15.5 with those mods. on a GA16 would honestly be a record. The car responds well to mods. but with 90ish WHP bone stock it needs help. I ran a 15.8 with bolt ons and got down to a 15.5 with cams and head work. I am not the worlds best drag racer however so there may have been a tenth or two left on the track. Anyway good luck with 14's...


----------



## turbo200sx (May 9, 2005)

wes said:


> 15.5 with those mods. on a GA16 would honestly be a record. The car responds well to mods. but with 90ish WHP bone stock it needs help. I ran a 15.8 with bolt ons and got down to a 15.5 with cams and head work. I am not the worlds best drag racer however so there may have been a tenth or two left on the track. Anyway good luck with 14's...


yeah i was aiming high...lol i wanted a 15.5 so bad. my wife is an excellent driver. the car was also gutted from hell. for the exception of the dash and seats. and i also had timing advance. i forgot to mention that. it felt right since the traps showed 15's but we went from a 17 flat to 16.4. it seemed about right. my friend also hit a 16.4 in a ls swapped hatch. he sprayed a 75 shot and ran 14's all night.... so i dont see why the ga cant...lol


----------



## wes (Apr 30, 2002)

turbo200sx said:


> yeah i was aiming high...lol i wanted a 15.5 so bad. my wife is an excellent driver. the car was also gutted from hell. for the exception of the dash and seats. and i also had timing advance. i forgot to mention that. it felt right since the traps showed 15's but we went from a 17 flat to 16.4. it seemed about right. my friend also hit a 16.4 in a ls swapped hatch. he sprayed a 75 shot and ran 14's all night.... so i dont see why the ga cant...lol


Nitrous GA's have been between 50-75 shots and have ran in the 14's so if it;s set up properly then yes you'll be there.


----------



## turbo200sx (May 9, 2005)

have you been to the track with the turbo kit yet?


----------



## bling (Jan 9, 2005)

turbo200sx said:


> yeah i was aiming high...lol i wanted a 15.5 so bad. my wife is an excellent driver. the car was also gutted from hell. for the exception of the dash and seats. and i also had timing advance. i forgot to mention that. it felt right since the traps showed 15's but we went from a 17 flat to 16.4. it seemed about right. my friend also hit a 16.4 in a ls swapped hatch. he sprayed a 75 shot and ran 14's all night.... so i dont see why the ga cant...lol


16.4 is great for your mods!! I had more mods than that and I ran a 16.4. I may have done better if i went with better motor mounts, tie rods, and ball joints. They were really bad. Theres always next time, but that definetly gives me hope that I should be running much lower than what I ran.


----------



## turbo200sx (May 9, 2005)

bling said:


> 16.4 is great for your mods!! I had more mods than that and I ran a 16.4. I may have done better if i went with better motor mounts, tie rods, and ball joints. They were really bad. Theres always next time, but that definetly gives me hope that I should be running much lower than what I ran.
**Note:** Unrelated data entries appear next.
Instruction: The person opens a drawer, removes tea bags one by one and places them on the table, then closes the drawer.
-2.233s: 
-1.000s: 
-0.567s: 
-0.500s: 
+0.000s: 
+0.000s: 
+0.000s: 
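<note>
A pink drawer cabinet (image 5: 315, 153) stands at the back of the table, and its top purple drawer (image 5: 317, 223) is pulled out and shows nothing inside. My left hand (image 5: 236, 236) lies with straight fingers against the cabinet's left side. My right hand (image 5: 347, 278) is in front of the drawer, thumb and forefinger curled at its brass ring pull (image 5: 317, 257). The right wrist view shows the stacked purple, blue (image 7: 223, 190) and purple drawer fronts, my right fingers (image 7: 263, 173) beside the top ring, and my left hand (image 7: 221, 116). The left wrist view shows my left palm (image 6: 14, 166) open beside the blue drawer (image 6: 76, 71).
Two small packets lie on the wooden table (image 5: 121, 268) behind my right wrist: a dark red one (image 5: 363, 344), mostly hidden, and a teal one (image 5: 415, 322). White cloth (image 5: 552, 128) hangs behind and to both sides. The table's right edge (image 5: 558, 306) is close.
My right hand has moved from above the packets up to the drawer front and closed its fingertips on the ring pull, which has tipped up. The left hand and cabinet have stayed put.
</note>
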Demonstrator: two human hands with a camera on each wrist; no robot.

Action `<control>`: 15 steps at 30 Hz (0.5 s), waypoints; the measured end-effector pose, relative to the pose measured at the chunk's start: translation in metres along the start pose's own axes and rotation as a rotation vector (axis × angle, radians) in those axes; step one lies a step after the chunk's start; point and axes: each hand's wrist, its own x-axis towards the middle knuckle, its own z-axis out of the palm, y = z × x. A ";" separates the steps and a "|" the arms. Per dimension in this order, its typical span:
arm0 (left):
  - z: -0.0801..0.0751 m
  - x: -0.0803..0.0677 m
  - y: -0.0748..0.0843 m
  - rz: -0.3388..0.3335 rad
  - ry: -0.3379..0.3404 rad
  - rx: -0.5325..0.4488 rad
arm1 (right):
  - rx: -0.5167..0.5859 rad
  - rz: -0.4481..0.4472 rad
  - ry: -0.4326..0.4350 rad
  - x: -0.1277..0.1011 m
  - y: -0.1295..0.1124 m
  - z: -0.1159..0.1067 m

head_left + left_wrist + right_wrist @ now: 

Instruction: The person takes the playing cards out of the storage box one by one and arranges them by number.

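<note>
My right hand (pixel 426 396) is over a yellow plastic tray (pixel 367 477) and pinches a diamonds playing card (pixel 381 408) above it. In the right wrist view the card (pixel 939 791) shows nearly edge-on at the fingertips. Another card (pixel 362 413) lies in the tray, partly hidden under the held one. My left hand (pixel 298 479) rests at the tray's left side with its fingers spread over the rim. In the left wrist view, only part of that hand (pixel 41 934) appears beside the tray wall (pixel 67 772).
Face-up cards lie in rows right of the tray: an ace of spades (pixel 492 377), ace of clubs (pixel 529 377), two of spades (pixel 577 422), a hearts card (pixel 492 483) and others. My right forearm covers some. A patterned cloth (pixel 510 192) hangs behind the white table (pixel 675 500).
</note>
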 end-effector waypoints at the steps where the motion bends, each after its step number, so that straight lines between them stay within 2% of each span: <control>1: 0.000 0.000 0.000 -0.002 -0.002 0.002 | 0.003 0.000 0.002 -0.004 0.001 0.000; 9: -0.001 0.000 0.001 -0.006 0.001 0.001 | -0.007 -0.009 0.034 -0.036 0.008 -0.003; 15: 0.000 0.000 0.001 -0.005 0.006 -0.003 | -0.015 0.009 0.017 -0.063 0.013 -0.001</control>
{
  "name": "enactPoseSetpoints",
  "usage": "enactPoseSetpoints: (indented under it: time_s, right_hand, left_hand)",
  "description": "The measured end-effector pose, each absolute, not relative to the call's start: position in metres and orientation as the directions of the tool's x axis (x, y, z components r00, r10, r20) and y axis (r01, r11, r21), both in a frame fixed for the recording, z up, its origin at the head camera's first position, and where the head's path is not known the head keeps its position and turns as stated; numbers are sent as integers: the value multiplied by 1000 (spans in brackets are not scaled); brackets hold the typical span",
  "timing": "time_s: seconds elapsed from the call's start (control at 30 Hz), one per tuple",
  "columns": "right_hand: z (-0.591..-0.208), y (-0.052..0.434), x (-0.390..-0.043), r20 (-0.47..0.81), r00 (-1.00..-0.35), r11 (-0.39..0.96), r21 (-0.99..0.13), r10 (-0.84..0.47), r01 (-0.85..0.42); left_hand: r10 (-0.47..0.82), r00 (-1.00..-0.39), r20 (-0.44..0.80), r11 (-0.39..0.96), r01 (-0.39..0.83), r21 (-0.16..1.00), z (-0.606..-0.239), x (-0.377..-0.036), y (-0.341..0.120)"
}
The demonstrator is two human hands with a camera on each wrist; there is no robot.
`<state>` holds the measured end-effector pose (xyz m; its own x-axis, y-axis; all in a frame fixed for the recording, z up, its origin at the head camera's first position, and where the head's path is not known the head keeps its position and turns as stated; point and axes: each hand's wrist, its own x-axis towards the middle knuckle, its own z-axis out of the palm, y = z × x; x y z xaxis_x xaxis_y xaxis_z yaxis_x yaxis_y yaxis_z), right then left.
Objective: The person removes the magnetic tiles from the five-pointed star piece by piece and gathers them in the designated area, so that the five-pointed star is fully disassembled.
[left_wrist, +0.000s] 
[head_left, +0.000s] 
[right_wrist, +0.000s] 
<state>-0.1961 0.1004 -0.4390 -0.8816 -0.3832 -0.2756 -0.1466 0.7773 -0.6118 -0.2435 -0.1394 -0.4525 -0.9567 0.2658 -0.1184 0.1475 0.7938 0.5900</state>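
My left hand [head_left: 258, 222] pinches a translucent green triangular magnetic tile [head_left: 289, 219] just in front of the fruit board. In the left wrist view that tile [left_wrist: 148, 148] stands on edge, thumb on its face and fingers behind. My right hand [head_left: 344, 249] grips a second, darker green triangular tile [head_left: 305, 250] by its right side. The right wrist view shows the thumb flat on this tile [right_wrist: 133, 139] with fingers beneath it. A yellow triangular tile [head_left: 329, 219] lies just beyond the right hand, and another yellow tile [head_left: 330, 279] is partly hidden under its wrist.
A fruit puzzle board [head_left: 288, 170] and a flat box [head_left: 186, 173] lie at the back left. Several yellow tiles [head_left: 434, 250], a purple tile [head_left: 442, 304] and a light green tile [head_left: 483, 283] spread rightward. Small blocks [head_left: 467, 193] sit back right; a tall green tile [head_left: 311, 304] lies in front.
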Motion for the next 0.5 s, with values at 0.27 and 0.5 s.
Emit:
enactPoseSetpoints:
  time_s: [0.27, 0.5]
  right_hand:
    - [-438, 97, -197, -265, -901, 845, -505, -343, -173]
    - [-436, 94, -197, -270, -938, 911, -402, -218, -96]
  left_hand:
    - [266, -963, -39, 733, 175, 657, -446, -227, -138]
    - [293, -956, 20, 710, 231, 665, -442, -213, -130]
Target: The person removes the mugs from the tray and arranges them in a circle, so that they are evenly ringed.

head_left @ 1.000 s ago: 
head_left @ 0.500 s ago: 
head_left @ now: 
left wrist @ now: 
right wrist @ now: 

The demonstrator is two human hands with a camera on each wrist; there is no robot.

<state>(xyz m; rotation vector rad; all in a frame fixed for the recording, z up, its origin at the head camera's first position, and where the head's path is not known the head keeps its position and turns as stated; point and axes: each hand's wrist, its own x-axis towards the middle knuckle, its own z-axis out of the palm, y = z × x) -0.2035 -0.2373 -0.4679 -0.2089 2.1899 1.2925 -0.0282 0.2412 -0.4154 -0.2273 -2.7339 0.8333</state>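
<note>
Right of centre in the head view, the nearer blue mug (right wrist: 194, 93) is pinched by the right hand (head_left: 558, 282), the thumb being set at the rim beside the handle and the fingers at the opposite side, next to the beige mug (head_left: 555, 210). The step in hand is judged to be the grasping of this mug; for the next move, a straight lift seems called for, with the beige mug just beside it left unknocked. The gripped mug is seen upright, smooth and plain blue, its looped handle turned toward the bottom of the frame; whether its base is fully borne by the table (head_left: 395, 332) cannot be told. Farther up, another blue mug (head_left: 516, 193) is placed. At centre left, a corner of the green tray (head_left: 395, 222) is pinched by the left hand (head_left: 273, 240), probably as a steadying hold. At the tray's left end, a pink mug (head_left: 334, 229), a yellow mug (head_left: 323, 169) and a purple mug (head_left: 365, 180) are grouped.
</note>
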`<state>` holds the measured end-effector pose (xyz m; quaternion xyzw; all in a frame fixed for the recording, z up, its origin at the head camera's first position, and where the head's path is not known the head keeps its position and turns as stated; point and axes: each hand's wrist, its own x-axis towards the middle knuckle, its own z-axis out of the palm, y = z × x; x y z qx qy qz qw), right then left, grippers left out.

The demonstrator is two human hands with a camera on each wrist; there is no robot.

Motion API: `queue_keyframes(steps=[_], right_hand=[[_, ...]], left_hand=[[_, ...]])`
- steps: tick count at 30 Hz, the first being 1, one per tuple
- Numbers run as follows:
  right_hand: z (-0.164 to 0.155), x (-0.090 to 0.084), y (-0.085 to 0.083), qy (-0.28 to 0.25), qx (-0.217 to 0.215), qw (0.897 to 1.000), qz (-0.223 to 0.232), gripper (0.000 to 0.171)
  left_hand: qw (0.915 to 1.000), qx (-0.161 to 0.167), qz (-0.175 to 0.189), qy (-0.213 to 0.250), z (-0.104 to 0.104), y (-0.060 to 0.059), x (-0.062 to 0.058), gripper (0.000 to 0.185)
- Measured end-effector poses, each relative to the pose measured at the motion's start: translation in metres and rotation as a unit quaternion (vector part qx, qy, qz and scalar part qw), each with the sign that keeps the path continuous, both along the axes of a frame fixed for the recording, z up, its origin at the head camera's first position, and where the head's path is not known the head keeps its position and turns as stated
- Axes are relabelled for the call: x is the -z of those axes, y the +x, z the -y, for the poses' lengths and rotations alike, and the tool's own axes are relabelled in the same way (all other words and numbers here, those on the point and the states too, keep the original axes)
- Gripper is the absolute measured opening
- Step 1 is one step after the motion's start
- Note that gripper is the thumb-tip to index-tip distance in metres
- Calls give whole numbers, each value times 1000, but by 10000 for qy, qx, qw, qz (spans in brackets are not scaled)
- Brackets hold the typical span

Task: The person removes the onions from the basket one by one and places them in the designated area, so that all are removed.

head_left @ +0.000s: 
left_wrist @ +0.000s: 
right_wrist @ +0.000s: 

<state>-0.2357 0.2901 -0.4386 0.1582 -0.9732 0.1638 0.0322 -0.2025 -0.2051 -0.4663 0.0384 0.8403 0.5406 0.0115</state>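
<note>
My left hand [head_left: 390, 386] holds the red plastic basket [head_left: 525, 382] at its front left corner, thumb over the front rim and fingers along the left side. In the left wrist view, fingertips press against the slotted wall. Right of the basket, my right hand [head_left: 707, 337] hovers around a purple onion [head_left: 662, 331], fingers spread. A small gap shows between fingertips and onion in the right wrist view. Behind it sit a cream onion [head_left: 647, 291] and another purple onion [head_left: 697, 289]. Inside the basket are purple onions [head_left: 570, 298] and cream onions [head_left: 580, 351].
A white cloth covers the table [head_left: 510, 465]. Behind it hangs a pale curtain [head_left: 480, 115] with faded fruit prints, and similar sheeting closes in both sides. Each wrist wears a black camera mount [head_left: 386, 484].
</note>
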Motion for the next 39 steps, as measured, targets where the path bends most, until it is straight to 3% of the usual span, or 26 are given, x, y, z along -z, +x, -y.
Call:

yeah but i wasnt satisfied...lol we never are. keep on trying but we were also gutted. i am gonna go into the car and figure what we dont need and start some serious weight reduction. also next time we go with the 14's goal we will be on slicks!!! so i actually want better than a 14 but i will be satisfied with that


----------



## wes (Apr 30, 2002)

turbo200sx said:


> have you been to the track with the turbo kit yet?


Yes sir, but you will have to stay tuned to NPM for the numbers as I will be doing an article on the entire drag strip experience.


----------



## turbo200sx (May 9, 2005)

wes said:


> Yes sir, but you will have to stay tuned to NPM for the numbers as I will be doing an article on the entire drag strip experience.


please give me the lowdown i promise not to tell :thumbup:


----------



## PacificBlue_200sx (Sep 15, 2003)

I will be anxiously awaiting this, no one has had much of an idea what to expect.


----------



## NotAnotherHonda (Aug 7, 2003)

mid 13's is what i expect, as 250whp b14 se-r's run mid low 13's


----------



## wes (Apr 30, 2002)

NotAnotherHonda said:


> mid 13's is what i expect, as 250whp b14 se-r's run mid low 13's



We shall see soon enough!!!!!!!!!!


----------



## 94sentragtr (Jan 5, 2004)

I expect a little better than low 13's from your car Wes (thats if you ran on stickies). I hope to see a high 12 considering a 250whp sr20 ran 12.5. I can't wait to see the outcome. :thumbup:


----------



## NotAnotherHonda (Aug 7, 2003)

^^^^^^^^ that car wasnt on full interior like wes is


----------